10 Apr Thriving from Home During COVID-19: How to Be Productive and Maintain Performance
Never in our lives have we collectively faced a challenge like COVID-19. Almost overnight, we have lost our sense of normal. The situation is calling into question our priorities in ways we’ve never thought imaginable. As a result, those of us fortunate enough to work from home find ourselves facing new challenges. We are trying to ensure our loved ones and ourselves stay healthy and safe, whilst still holding down jobs, running businesses, and leading teams. Being productive and maintaining high performance while working from home is no easy feat.
The absence of daily commutes and regular family commitments suggest a newfound abundance of time to hustle, work hard and ‘get things done.’ But the stark reality is that for most of us, productivity and daily fulfillment appear more elusive than ever. This can lead to feelings of depression and despair when newfound expectations are not met.
In the first of three posts created to help you be productive while working at home, Human Performance Expert and Corporate Wellness Consultant Tim Hanway shares his top tips to combat feelings of stress, overwhelm and stagnation. He will help you ‘win the day’ with tips for remaining focused and present, tackling your to-do list, and thriving—not just surviving—during this challenging time.
1. Create a Designated Work-From-Home Workspace
Step one to being more productive while working at home is to create a designated workspace. This might be a whole room, section of the room, or just a desk or table. The most important thing is this is the space where you will ‘be at work’. Keep it clean and tidy, with everything you need close at hand. Ask those that share your space to respect its purpose. Use this as your solo workspace (no working on the couch or in bed), so you can ‘go to work’ and ‘leave work’ every day.

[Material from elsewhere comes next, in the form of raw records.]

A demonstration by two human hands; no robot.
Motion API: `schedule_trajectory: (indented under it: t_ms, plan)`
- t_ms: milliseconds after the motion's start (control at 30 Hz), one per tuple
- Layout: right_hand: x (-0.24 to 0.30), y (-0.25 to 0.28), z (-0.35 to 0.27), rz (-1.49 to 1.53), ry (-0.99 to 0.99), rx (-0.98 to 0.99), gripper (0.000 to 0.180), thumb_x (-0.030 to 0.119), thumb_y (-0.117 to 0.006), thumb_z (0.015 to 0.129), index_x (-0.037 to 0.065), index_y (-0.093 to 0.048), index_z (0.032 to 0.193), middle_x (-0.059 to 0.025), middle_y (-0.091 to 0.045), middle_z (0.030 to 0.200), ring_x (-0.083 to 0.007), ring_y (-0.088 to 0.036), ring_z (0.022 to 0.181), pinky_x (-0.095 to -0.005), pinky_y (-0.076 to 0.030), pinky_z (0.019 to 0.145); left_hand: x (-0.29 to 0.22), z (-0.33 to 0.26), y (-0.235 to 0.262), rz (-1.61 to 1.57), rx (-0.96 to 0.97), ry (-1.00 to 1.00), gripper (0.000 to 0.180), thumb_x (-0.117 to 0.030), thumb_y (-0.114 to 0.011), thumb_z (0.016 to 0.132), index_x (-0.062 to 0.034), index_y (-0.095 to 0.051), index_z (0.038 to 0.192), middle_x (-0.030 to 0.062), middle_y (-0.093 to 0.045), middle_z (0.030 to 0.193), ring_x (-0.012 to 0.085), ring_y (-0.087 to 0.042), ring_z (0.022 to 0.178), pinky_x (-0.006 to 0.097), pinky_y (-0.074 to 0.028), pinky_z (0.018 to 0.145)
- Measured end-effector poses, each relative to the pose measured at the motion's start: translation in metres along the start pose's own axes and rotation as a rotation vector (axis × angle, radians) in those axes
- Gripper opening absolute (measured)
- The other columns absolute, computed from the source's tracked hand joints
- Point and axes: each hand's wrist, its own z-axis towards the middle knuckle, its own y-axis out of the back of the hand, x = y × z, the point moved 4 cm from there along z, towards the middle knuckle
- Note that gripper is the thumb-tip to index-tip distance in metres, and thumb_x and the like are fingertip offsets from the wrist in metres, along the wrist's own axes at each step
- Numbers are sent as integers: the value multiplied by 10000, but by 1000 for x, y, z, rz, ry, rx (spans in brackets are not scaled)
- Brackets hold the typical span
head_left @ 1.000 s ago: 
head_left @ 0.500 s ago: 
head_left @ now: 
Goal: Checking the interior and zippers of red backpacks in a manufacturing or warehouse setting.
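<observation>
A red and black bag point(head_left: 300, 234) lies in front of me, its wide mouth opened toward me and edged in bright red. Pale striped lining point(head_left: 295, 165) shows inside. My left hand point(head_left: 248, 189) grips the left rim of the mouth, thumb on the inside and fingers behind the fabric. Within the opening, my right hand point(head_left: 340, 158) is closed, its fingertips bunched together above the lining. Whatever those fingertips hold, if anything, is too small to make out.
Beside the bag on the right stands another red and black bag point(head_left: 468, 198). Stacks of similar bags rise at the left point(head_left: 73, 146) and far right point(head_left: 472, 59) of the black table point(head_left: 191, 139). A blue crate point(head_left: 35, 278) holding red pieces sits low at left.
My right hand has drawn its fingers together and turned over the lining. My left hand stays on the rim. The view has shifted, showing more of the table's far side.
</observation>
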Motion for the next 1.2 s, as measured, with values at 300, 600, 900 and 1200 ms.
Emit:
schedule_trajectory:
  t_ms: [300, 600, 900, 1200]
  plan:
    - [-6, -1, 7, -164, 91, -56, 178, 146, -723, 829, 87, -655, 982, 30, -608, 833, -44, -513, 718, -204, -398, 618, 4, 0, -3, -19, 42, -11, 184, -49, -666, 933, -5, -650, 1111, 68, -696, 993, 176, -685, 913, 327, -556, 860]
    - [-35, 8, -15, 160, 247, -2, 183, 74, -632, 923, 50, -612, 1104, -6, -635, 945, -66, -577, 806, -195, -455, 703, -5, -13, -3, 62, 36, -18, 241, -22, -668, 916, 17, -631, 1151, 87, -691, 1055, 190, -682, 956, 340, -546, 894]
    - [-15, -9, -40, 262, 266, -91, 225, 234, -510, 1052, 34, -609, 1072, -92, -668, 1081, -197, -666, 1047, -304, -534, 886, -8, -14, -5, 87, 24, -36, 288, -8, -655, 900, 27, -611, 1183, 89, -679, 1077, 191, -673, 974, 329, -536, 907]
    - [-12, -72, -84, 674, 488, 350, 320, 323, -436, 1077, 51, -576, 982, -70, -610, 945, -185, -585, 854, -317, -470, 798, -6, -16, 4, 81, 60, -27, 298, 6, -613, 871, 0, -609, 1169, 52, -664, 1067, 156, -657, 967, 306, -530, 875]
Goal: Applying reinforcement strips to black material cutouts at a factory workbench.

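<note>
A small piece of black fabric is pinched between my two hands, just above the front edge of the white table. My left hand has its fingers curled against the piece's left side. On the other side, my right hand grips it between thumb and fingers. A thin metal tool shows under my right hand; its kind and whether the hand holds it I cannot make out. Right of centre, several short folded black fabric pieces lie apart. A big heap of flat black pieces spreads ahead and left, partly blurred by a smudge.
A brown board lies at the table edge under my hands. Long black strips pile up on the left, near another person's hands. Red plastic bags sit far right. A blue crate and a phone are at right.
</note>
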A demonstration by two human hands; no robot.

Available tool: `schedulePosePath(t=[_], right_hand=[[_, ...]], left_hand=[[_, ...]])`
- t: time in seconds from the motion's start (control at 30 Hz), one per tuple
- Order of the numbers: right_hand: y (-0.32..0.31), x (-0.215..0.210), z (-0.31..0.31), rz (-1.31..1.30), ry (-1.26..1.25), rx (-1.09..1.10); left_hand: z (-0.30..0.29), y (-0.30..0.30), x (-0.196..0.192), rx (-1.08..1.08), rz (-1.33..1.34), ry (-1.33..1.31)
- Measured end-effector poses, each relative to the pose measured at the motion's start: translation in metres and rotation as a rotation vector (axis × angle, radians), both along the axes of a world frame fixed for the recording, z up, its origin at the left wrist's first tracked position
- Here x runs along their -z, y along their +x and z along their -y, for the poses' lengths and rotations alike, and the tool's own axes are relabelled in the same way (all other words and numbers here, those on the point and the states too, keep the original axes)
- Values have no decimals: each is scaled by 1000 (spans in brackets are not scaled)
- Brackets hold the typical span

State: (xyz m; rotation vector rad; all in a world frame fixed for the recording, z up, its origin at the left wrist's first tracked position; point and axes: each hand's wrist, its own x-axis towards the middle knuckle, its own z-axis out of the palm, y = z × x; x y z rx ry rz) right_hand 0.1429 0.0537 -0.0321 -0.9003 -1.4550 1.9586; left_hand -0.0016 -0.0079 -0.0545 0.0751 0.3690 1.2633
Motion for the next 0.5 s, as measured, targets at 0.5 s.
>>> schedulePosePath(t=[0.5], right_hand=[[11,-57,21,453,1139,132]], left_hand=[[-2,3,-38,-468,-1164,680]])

2. Perform a Weekly Time Audit
Start the planning process by getting everything out of your head! Ideally, perform a time-audit at the start of every week to get a sense of what needs to be done. Create separate lists (personal, professional, etc.) and write out everything that needs to get done. No matter how big or small, if it takes time, energy or focus, write it down. From here, organize your ‘to-do’s based upon degrees of urgency and importance by categorizing them into quadrants via the ‘Eisenhower Method.’
3. Choose 15 Tasks For a Productive Week at Home
These should be only the most urgent and important items from your list. Everything else can wait! By picking only 15 items for the week, you have to be honest with yourself in terms of what you believe is most important and what you think you can realistically accomplish. Your goal isn’t to get all 15 things done, but rather identify where your time, energy and efforts should be going. The ‘Productivity Planner’ is a great daily planner for doing exactly this or you can use online resources such as Evernote, or even pen and paper.
4. Choose 3-5 Tasks and Your ‘One Thing’ Per Day
Select 3 to 5 tasks from your list of 15 to focus on each day. Your goal is to identify those that create the biggest or most important results. Often these are the tasks that you’re avoiding, make you feel uncomfortable or you just really don’t want to do! From here, your job is to select one of them that serves as your “One Thing.” Popularized by Gary Kelleher, your ‘one thing’ is the item on your shortlist that helps you answer ‘the focusing question.’ According to Kelleher, the ‘focusing question’ is:
What is the one thing I could do today that makes everything else either easier or unnecessary? Furthermore, if this was the one thing I accomplished today, would I be satisfied with my day?
If the answer is ‘yes’ to any one of these questions then this is your ‘one thing!’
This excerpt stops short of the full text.